Cheroot derives from the Tamil ‘churuttu’ which means ‘to roll up’ anything, including tobacco. Tamil Nadu is one of the few states that grow the particular variety of cheroot tobacco. The region has historic links with the manufacture of cigars: Dindigul and Trichy were and continue to be manufacturing centres.

It is said that the handmade cigars of Woraiyur were preferred over Cuban cigars by some connoisseurs back in the first half of the 20th century, and Trichy cigars are still sought after today.

It all began with an envelope marked ‘Top Secret’. Inside it was a letter to the Madras Government from the CCA at the office of the Chief Secretary, asking politely for a promotion. To even the handful of top bureaucrats who had ever heard of it, the CCA was a figure shrouded in mystery — Chief Confidential Assistant, some believed, engaged in matters best for a smart bureaucrat not to enquire into.

It wasn’t until the 1960s, when the letter arrived, that an investigation began into the inscrutable job, and the smokescreen around one of the Second World War’s great mysteries was fanned away.

In the early 1940s, Nazi Germany’s submarine fleet began attacking convoys headed across the Atlantic Ocean carrying weapons, ordnance, food and Prime Minister Winston Churchill’s beloved Havana cigars. Faced with the prospect of Great Britain’s wartime commander being lost to nicotine withdrawal, or so the story goes, the Madras Governor stepped in, using his special powers under the Defence of India Rules.

The CCA — Churchill’s Cigar Assistant, an English-speaking cigar taster — was tasked with discreetly obtaining the finest Trichinopoly cigars, and ensuring they made their way to 10 Downing Street.
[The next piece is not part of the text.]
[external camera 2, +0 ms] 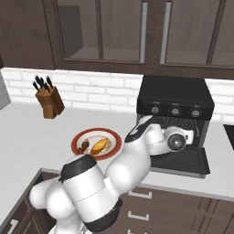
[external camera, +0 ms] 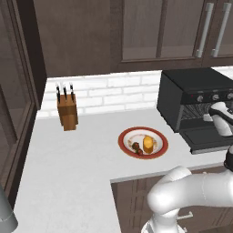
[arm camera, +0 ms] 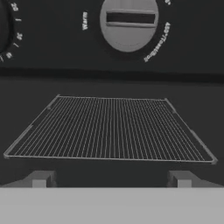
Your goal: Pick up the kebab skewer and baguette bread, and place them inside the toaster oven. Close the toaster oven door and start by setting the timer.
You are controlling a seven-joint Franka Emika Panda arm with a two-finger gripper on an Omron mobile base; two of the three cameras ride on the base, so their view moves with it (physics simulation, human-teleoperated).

Every great product is built with legends. Even though the rough-edged Trichy cigar has its critics — crime writer Dorothy Sayers’ detective Lord Wimsey sips on his port, while disparaging “a fellow who polluted it with a Trichinopoly” — there are few Indian products with the same mythic credentials. In 1887, Arthur Conan Doyle had Sherlock Holmes provide Scotland Yard with this description of a suspect: “He was more than six feet high, was in the prime of life, had small feet for his height, wore coarse, square-toed boots and smoked a Trichinopoly cigar.”

The cigar served as a major export from Tiruchy during the Victorian era. Subsequently, wealthy personalities began enquiring about the creation and factories started to flourish in Woraiyur, a locality that has come to be associated with the cigar.

Selecting the tobacco itself needs a certain expertise. An expert can choose the best tobacco merely by smelling it. There are two types of tobacco used for making Woraiyur cigars. The indigenous variety, available in the local market, is also purchased from West Bengal. The second is the Cuban variety, with a different fragrance. In fact, one can also determine the quality of the tobacco by rubbing it between the palms.

After the finest variety of tobacco is selected, it is soaked in a tub filled with the juices of pineapple, apple and mango. The tobacco is blended for five to ten years. After soaking for years it loses its nicotine virility and will give the user a distinct flavour. The blending of tobacco is a long and time-consuming process and it needs a careful selection of tobacco and mixing of juices in the correct proportion.

Another factor that dampened the growth of the industry was the introduction of a heavy tax rated by the government as well as other restrictions, forcing many units to shut down. Now, Natchiyar Palayam — once a hub of cigar manufacturing units — is like a ghost town with its buildings almost deserted. However, one or two manufacturers have been running the units, driven by the prestige value in upholding the grand old family business despite the poor gains.

Sir Winston Churchill, the flamboyant British Prime Minister was never seen without a cigar. It was said that Churchill soon developed a taste for the mildly aromatic Trichy cigar in preference to the heavy pungent smell of Havanas.

Intriguing how the flow of Trichy cigars from Fort St George to Whitehall began under cover of secrecy and continued throughout the war. Today, the Churchill Special is still in demand.